- PROBLEM DETAILS: Please reproduce, exactly as given, the lines running from the start of the data to the line containing "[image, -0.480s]", inclusive, and omit the pictures.

Stored data:
____________
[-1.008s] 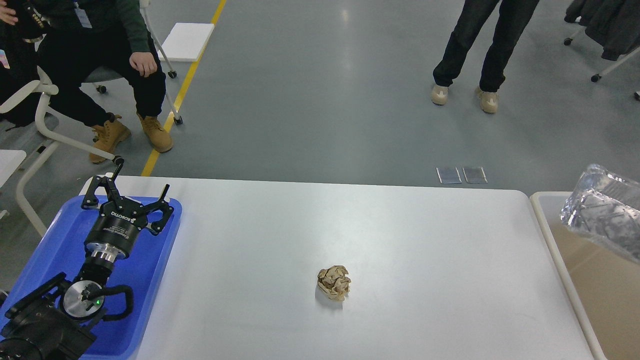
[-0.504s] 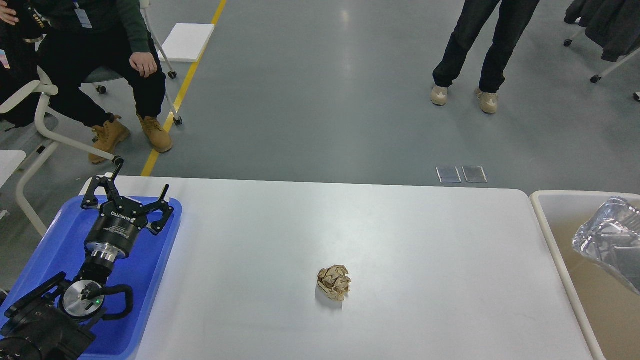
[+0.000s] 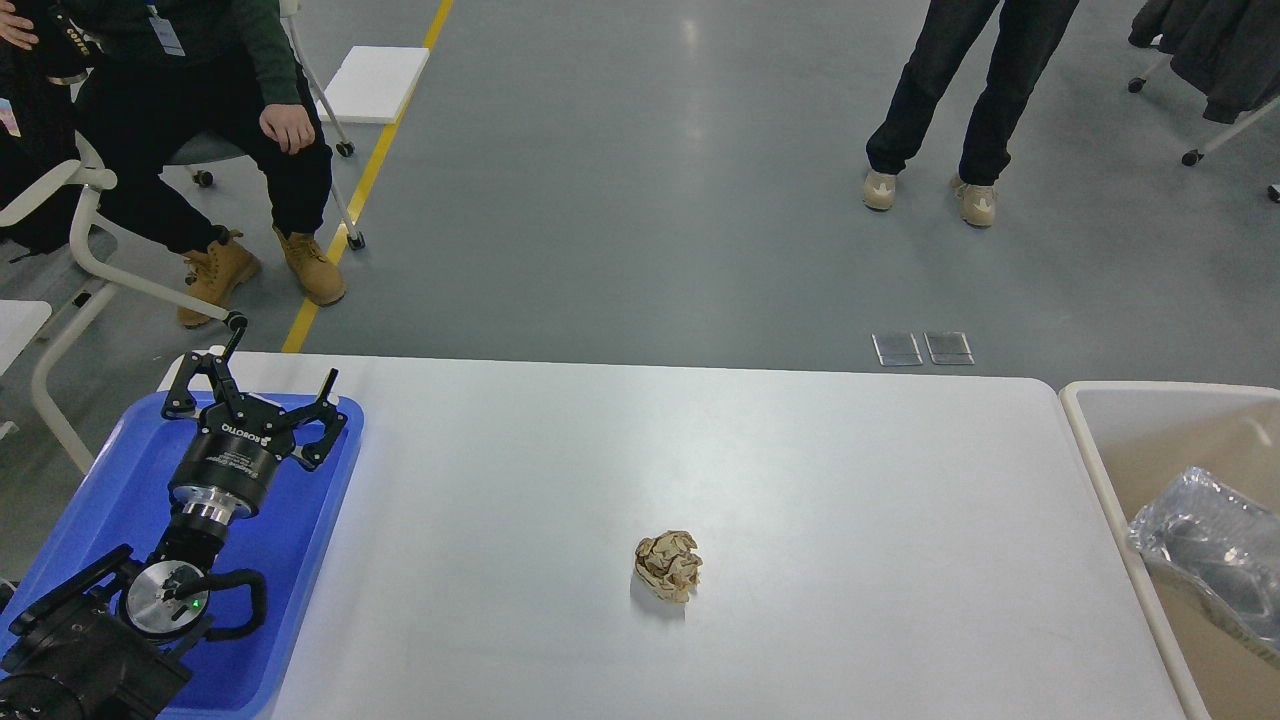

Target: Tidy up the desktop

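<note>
Our desktop [image 3: 800, 470] fills the middle of the view, its long axis running left to right. A crumpled paper ball [image 3: 668, 565] lies near its centre. Our left gripper [image 3: 254, 392] (fingers spread, holding nothing) hovers over the blue tray [image 3: 110, 490].

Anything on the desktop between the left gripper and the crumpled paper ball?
No. In the head view, only bare white desktop separates the left gripper, over the blue tray, from the paper ball.
</note>
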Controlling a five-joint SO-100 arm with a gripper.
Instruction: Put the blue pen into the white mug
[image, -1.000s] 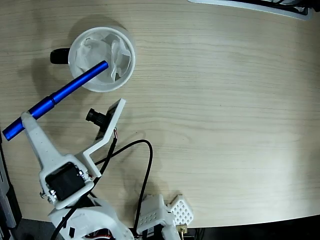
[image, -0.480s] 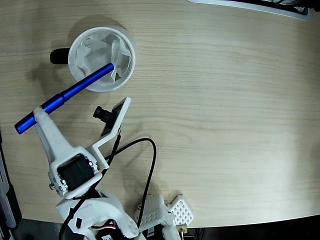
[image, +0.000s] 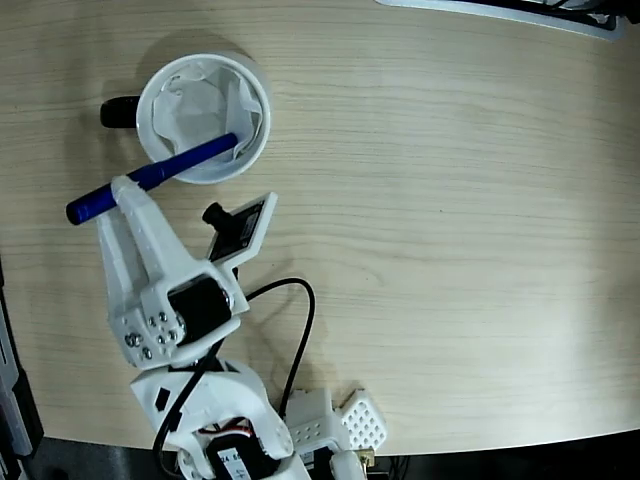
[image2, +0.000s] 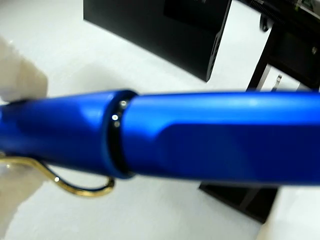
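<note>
White two-finger gripper (image: 125, 195): clamped on slim glossy blue pen (image: 160, 175) | pen tip over near rim of round white paper-lined mug (image: 204, 118), far-left tabletop (image: 450, 200) | risk: shallow tilt, release lets pen tip out.

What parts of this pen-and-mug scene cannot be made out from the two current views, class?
- Fixed view: the gripper hides its own jaws and the middle of the blue pen.
- Fixed view: the white mug bottom is covered by crumpled lining.
- Wrist view: the blue pen is blurred, both ends cut off; the mug is out of frame.
</note>
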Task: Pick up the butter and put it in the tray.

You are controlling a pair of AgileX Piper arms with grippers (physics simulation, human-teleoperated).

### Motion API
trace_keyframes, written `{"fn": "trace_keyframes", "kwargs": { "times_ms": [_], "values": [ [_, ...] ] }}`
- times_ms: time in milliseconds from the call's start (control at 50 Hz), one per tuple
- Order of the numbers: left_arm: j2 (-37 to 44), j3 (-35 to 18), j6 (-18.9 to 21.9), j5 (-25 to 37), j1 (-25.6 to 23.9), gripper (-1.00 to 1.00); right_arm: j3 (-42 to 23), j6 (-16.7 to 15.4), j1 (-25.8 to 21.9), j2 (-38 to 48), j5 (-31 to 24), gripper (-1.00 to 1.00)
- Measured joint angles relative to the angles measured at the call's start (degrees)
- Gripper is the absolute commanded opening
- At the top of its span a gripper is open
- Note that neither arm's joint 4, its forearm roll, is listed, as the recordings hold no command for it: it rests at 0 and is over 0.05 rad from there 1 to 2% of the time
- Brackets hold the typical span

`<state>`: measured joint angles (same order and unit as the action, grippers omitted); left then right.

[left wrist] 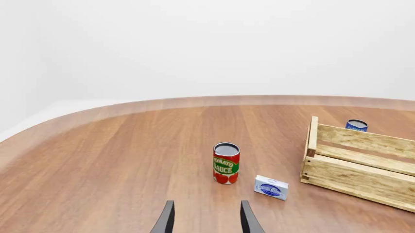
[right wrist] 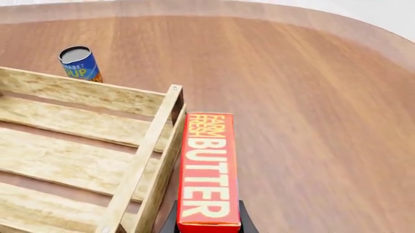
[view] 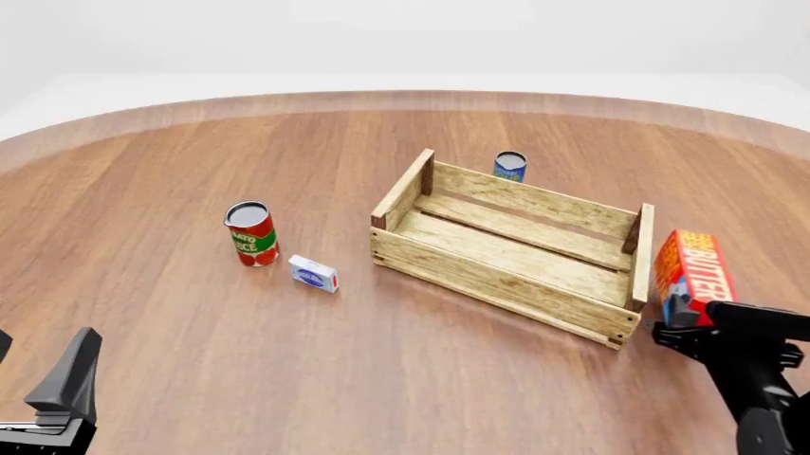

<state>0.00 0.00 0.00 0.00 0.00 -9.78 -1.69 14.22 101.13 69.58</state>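
Note:
The butter [view: 692, 273], a red carton with yellow lettering, is clamped at its lower end by my right gripper [view: 690, 330], which is shut on it. The carton stands just outside the right end board of the tray [view: 504, 282], a light wooden slatted crate. In the right wrist view the butter [right wrist: 207, 170] runs alongside that end board [right wrist: 147, 158], with the right gripper [right wrist: 207, 224] at its near end. My left gripper [view: 41, 368] hangs open and holds nothing at the near left. In the left wrist view the left gripper [left wrist: 206, 219] faces the tray [left wrist: 363, 167].
A tomato sauce can [view: 250, 233] [left wrist: 226, 163] stands left of the tray, with a small white-and-blue box [view: 311, 273] [left wrist: 271, 187] beside it. A blue soup can [view: 510, 166] [right wrist: 79, 63] stands behind the tray's far wall. The round table's edge curves behind.

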Motion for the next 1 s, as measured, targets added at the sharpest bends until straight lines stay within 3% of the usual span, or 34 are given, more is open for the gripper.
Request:
{"fn": "trace_keyframes", "kwargs": {
  "times_ms": [840,1000],
  "values": [
    [0.0,0.0,0.0,0.0,0.0,1.00,8.4,-0.8,0.0,-13.5,-0.1,-1.00],
    [0.0,0.0,0.0,0.0,0.0,1.00,9.4,-1.1,-0.1,-18.7,-3.1,-1.00]
  ]
}}
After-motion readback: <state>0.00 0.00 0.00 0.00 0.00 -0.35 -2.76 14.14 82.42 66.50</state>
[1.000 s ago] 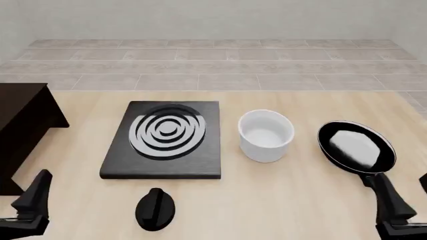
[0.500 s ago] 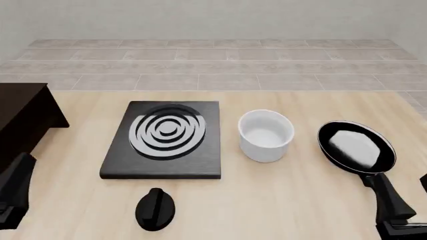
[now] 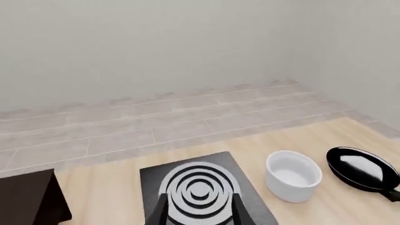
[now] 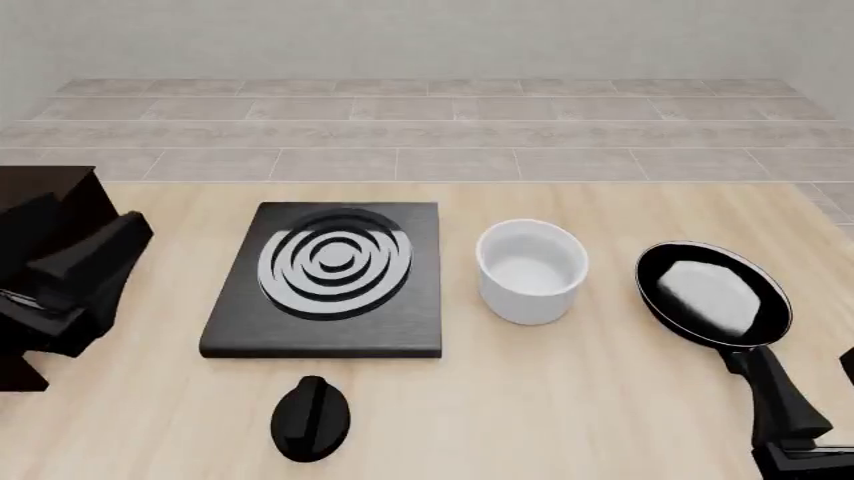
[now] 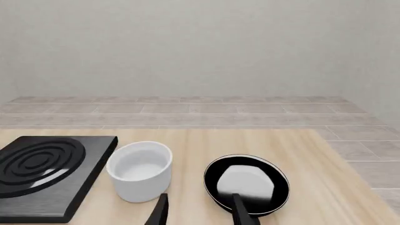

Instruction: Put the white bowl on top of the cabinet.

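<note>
The white bowl [image 4: 531, 270] stands upright on the table, right of centre, between the stove plate and the frying pan. It also shows in the left wrist view [image 3: 292, 176] and the right wrist view [image 5: 140, 170]. The dark cabinet [image 4: 51, 192] stands at the table's left edge; its corner shows in the left wrist view [image 3: 28, 199]. My left gripper [image 4: 80, 238] is open and empty, raised in front of the cabinet, far left of the bowl. My right gripper [image 4: 811, 388] is open and empty at the near right corner, near the pan's handle.
A flat black stove plate [image 4: 327, 278] with white rings lies left of the bowl. A black frying pan [image 4: 711, 292] with white glare lies right of the bowl, handle toward me. A black oval knob [image 4: 311, 417] lies in front of the stove plate.
My left gripper has risen from the near left corner and moved forward, now in front of the cabinet. The right arm, bowl and other objects have not moved.
</note>
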Robot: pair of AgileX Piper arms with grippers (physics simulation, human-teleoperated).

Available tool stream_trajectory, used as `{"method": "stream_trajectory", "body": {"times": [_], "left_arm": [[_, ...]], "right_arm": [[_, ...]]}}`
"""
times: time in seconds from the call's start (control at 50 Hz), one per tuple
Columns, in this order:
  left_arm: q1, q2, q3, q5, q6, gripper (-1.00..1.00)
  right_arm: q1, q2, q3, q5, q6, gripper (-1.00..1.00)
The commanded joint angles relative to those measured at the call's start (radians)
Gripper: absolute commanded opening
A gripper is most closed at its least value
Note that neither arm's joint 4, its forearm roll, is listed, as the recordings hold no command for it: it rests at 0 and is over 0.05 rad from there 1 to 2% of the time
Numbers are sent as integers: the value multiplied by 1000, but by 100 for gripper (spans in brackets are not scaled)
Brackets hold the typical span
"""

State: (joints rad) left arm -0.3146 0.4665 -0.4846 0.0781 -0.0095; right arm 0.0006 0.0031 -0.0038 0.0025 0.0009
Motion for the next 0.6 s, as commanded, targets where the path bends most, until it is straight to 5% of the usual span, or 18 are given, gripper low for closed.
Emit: {"method": "stream_trajectory", "body": {"times": [0.02,0.24,0.6], "left_arm": [[-93,253,-87,-81,39,100],[-215,445,-220,-80,33,100],[-413,775,-398,-81,130,100]], "right_arm": [[0,1,2,-4,-2,100],[0,1,0,-1,0,100],[0,3,0,-2,1,100]]}}
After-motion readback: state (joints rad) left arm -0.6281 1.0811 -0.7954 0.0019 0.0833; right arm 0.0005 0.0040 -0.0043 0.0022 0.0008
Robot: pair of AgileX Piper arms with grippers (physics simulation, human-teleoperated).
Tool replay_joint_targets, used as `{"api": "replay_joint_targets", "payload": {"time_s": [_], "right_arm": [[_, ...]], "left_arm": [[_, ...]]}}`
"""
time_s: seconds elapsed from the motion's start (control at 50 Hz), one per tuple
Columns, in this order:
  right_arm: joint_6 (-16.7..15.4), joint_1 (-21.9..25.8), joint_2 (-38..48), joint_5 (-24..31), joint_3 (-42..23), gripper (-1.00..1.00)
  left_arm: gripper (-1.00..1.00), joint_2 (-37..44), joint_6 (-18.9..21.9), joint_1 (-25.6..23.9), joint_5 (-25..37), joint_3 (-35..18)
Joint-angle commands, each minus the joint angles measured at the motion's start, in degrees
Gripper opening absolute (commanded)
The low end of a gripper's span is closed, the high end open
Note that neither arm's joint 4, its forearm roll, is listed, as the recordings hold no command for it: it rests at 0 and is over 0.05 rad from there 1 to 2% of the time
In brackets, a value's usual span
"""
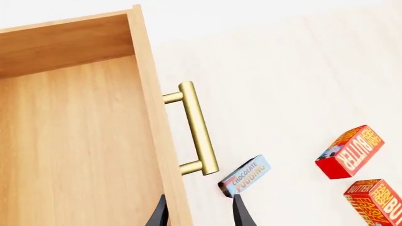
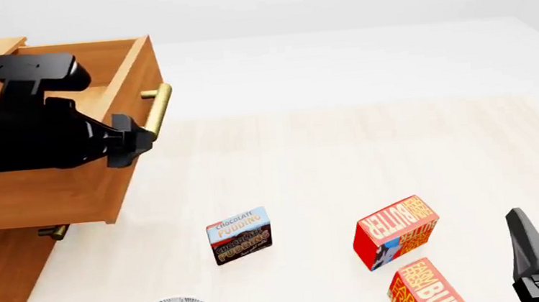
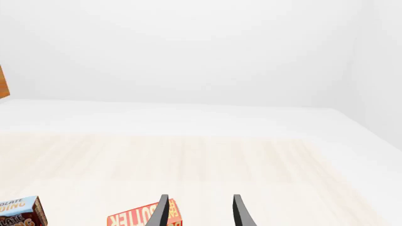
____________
- RESPONSE TO THIS TASK:
[-1.008s] 
[-0.504s] 
[+0.000s] 

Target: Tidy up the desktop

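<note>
Our desktop [image 3: 800, 470] fills the middle of the view, its long axis running left to right. A crumpled paper ball [image 3: 668, 565] lies near its centre. Our left gripper [image 3: 254, 392] (fingers spread, holding nothing) hovers over the blue tray [image 3: 110, 490].

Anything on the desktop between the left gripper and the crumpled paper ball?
No. In the head view, only bare white desktop separates the left gripper, over the blue tray, from the paper ball.
</note>
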Controlling a five-joint SO-100 arm with a gripper.
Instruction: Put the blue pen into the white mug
[image, -1.000s] 
[image, -0.480s] 

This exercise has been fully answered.